Испуганный кучер поджал губы и хлестнул лошадей. Вскоре карета опрокинулась, и Пьера выбросило на дорогу. Он сильно расшибся, рукой нельзя было шевельнуть, лицо было залито кровью. Попутная карета подобрала его и доставила домой.
Его уложили в постель. Тереза послала за врачами. Кроме перелома руки, обнаружилось еще несколько не опасных, но болезненных повреждений. Сделали перевязку. Над ним еще хлопотали врачи, а он уже неистово требовал Мегрона и Гюдена. Забинтованный, превозмогая жар, он давал указания, диктовал письма. Иногда на лице его появлялась счастливая улыбка; затем, однако, боль от ссадин и ран давала себя знать, и он громко стонал.
Графу Вержену Пьер написал: прикованный к ложу страданий, он сообщает, что выполнил благородную миссию, возложенную на него правительством короля; американцы одержали победу, которая займет место в ряду крупнейших всемирно-исторических побед. «Наши дети и внуки, — писал он, — будут помнить слово „Саратога“.
С улицы Конде примчалась взволнованная Жюли; она кричала, что больному нельзя переутомляться.
— Замолчи, милая, — вразумил ее Пьер. — Сегодня исторический день; ради такого дня я поднялся бы даже из могилы. — И стал диктовать дальше.
Тереза ухаживала за больным заботливо и тихо. Она была рада, что Пьеру довелось внести свою долю в эту победу. Но Жюли казалось, что Тереза недостаточно усердна, и сестра совсем перебралась в дом на улицу Сент-Антуан, чтобы не отходить от постели брата ни днем, ни ночью; Тереза с этим примирилась.

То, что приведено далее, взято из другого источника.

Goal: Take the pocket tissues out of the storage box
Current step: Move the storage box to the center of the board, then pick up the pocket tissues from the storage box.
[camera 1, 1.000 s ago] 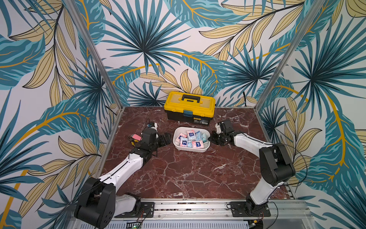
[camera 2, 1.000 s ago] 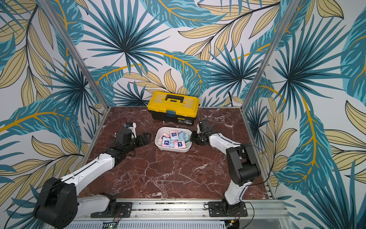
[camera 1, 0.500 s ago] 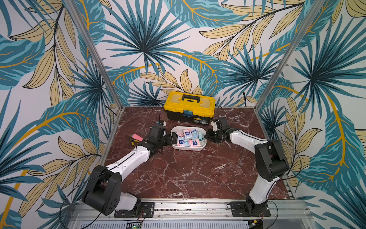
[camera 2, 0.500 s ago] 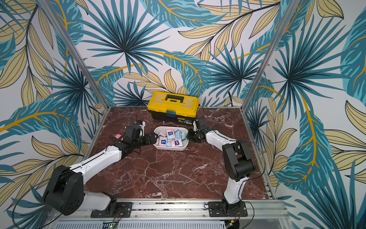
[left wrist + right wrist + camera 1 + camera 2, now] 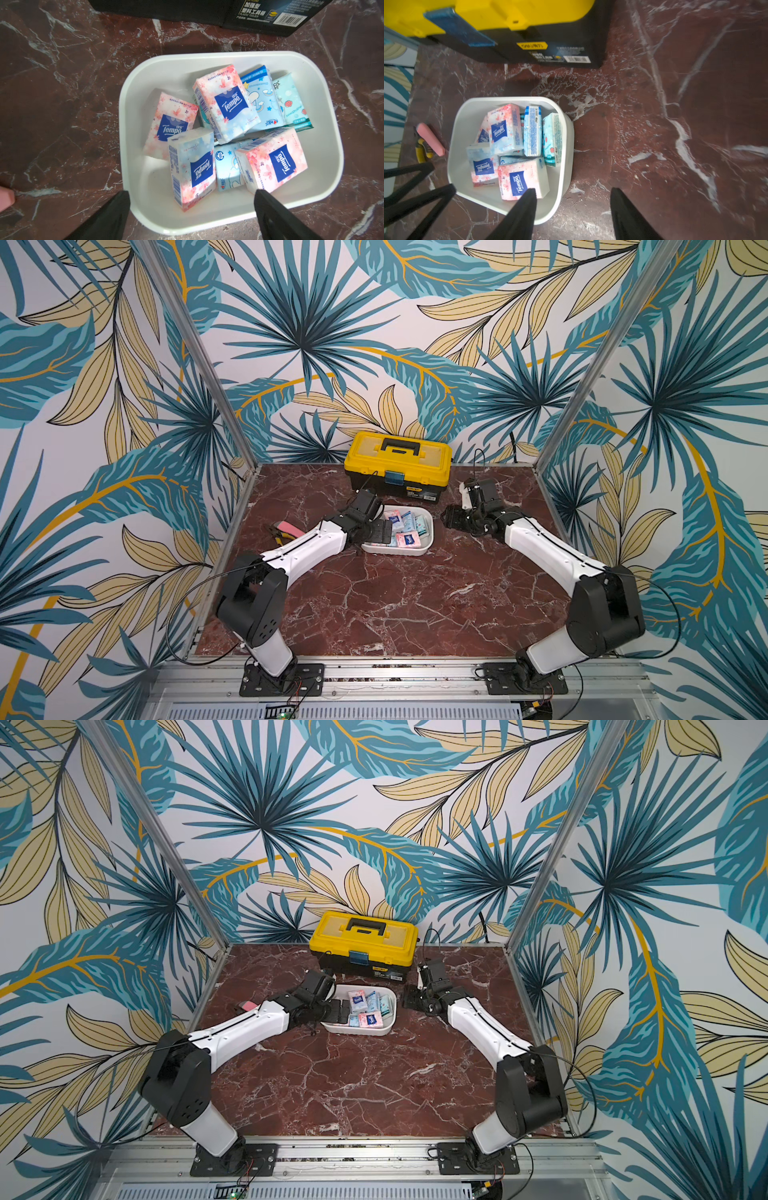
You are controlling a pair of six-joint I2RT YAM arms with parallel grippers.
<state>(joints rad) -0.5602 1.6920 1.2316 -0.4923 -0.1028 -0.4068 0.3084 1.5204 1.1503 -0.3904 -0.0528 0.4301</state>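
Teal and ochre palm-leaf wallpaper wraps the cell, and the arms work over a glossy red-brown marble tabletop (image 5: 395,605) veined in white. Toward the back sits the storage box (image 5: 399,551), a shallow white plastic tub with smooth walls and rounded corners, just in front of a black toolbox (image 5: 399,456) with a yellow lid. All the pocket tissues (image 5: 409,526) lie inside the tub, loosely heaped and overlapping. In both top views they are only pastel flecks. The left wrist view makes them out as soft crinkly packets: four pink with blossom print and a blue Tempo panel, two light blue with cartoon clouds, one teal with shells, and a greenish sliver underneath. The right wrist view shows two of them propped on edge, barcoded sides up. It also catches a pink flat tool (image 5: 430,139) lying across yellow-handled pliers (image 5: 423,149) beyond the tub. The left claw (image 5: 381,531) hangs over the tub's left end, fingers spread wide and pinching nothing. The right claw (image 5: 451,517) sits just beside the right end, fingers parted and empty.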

Пьер был нетерпеливым пациентом. Он ссорился с врачами, не разрешавшими ему поехать на улицу Вьей-дю-Тампль и лично понаблюдать за делами, и, несмотря на запрет, принимал посетителей.
Одним из первых пришел мосье Ленорман. Пьер был великодушен и лишь невзначай заметил, что опасения Шарло за американцев оказались, выходит, неосновательными. На мгновение губы Шарло искривились в зловещей усмешке; бывали случаи, возразил он, когда именно сознание собственной силы делало победителей плохими плательщиками.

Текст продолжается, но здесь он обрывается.